### What you are asked to do:
Tell how many lines of the entries below include the string "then". Respond with the number alone.

### Data to use:
● ● ● ● ●
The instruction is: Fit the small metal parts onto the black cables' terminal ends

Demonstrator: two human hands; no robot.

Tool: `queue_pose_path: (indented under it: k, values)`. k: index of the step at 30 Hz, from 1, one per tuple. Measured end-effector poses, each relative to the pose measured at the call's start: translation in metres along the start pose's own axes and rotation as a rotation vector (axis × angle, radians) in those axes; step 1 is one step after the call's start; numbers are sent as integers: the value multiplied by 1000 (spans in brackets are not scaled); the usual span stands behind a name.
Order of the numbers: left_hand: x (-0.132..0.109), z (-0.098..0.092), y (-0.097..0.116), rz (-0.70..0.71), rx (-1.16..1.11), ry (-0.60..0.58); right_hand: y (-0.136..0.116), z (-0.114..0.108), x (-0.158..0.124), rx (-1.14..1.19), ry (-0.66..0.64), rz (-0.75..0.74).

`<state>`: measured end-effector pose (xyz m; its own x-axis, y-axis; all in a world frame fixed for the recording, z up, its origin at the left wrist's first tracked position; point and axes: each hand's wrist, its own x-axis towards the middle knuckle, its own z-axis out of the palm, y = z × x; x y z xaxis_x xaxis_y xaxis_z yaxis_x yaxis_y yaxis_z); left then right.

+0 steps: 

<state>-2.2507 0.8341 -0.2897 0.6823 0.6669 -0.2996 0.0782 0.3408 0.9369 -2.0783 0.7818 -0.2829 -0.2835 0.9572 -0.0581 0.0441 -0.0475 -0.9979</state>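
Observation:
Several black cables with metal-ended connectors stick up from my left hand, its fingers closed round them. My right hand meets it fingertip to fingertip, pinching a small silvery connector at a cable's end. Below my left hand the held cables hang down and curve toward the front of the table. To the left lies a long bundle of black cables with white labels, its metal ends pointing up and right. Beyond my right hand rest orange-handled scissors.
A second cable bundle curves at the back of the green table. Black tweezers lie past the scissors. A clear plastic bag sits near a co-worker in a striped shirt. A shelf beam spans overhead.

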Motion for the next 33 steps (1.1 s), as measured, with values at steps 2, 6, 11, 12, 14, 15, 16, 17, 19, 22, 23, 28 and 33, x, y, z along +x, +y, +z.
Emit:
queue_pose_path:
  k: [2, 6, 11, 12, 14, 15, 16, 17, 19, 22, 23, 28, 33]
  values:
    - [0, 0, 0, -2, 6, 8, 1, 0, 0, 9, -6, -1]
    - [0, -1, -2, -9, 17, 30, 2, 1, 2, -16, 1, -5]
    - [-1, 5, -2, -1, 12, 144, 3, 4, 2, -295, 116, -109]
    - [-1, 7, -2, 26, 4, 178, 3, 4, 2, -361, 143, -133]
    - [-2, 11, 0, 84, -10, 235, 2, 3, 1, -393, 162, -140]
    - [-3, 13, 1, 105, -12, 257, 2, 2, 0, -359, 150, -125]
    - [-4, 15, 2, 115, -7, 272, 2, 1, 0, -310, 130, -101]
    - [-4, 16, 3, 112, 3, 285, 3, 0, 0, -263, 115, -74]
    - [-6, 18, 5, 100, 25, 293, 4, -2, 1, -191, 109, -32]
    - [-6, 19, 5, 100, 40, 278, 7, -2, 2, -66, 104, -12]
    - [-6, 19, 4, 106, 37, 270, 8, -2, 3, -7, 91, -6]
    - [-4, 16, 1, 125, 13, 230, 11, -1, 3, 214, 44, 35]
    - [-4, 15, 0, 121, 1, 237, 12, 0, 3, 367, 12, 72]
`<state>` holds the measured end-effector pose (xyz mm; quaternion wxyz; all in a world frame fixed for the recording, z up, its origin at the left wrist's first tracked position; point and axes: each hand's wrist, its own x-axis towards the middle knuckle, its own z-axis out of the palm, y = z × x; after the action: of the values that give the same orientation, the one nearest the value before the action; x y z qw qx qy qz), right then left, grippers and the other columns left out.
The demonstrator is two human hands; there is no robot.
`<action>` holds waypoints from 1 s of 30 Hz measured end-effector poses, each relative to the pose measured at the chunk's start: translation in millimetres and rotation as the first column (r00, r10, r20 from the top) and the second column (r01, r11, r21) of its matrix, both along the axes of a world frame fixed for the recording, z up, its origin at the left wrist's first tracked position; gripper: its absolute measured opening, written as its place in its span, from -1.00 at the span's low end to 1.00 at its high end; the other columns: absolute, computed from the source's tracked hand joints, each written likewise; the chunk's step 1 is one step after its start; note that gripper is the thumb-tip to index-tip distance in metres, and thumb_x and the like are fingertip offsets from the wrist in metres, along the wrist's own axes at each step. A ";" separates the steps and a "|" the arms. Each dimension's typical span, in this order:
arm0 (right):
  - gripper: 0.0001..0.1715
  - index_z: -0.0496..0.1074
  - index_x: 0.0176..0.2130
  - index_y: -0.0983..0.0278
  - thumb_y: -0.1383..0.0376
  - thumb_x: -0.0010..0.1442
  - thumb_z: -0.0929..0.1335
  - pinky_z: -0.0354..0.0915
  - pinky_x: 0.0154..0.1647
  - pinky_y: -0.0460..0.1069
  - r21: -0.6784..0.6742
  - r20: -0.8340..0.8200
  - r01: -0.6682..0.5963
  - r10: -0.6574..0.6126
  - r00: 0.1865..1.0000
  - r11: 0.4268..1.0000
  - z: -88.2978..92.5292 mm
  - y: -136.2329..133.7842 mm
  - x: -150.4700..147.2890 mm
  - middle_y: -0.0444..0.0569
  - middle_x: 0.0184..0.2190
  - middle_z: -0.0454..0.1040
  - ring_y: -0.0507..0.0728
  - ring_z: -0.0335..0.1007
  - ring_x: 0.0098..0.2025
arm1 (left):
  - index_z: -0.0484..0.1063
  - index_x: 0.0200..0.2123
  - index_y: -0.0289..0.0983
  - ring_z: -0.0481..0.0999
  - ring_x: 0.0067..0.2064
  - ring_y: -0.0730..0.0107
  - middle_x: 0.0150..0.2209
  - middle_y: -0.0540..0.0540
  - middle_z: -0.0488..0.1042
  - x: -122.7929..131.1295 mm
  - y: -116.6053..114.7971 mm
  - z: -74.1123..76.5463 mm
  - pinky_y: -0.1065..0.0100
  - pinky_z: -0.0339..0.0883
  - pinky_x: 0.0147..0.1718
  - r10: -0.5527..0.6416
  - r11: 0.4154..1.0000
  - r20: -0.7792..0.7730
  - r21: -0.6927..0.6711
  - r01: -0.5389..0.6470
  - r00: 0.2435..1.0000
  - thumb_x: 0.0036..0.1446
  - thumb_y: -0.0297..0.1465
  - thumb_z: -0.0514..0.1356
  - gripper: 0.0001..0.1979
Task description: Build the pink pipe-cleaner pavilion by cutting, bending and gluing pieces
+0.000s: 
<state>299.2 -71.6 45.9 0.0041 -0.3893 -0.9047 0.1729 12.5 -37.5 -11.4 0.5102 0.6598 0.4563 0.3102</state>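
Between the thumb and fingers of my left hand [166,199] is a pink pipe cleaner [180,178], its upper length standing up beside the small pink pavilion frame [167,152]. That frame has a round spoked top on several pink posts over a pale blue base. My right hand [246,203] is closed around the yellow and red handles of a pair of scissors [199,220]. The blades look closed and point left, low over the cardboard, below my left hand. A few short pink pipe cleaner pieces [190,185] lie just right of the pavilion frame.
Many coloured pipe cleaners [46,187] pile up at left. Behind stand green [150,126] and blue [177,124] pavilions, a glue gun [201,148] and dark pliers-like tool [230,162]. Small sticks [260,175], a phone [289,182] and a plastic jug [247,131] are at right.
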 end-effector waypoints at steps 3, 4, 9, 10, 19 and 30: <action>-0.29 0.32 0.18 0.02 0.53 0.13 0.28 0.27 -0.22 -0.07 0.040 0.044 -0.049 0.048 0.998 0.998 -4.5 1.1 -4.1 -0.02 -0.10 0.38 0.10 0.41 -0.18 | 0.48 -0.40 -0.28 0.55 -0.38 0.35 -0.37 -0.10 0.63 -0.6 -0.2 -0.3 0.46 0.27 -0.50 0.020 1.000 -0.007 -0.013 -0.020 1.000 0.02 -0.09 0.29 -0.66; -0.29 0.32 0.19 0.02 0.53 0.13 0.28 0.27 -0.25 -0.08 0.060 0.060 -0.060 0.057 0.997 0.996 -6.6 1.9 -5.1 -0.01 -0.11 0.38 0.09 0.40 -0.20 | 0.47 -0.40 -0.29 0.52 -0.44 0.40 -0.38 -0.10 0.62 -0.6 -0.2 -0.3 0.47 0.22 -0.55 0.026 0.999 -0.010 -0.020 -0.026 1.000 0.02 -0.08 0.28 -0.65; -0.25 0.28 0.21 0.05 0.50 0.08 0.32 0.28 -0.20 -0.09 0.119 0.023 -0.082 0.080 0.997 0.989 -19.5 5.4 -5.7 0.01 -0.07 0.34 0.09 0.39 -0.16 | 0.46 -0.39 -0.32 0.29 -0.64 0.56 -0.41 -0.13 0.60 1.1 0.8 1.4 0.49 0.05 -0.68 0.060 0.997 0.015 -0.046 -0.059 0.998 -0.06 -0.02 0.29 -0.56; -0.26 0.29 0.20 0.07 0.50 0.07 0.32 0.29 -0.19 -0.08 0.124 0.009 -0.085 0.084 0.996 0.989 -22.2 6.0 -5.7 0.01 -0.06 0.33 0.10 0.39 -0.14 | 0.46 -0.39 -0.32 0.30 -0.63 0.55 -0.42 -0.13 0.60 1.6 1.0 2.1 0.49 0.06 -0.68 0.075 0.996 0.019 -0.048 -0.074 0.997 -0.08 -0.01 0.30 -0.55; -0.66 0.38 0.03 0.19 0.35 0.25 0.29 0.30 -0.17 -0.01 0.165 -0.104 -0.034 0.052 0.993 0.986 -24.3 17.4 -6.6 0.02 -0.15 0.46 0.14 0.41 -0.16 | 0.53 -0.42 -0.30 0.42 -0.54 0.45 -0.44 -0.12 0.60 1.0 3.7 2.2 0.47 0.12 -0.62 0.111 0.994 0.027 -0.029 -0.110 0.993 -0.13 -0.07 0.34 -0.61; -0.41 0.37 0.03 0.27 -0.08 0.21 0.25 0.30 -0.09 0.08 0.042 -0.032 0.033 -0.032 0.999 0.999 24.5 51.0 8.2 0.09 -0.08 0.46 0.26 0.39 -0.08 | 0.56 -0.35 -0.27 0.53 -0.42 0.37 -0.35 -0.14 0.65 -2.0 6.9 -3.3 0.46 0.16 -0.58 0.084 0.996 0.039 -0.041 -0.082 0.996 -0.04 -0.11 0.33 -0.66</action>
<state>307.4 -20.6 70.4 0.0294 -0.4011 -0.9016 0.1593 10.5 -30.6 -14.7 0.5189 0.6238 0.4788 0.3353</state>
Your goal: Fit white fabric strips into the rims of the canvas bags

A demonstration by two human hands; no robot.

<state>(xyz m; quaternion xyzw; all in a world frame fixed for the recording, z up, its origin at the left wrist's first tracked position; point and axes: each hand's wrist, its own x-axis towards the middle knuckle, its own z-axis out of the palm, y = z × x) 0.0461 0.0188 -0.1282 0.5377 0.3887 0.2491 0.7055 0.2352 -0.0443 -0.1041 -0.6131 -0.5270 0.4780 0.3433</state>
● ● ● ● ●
### Result below:
2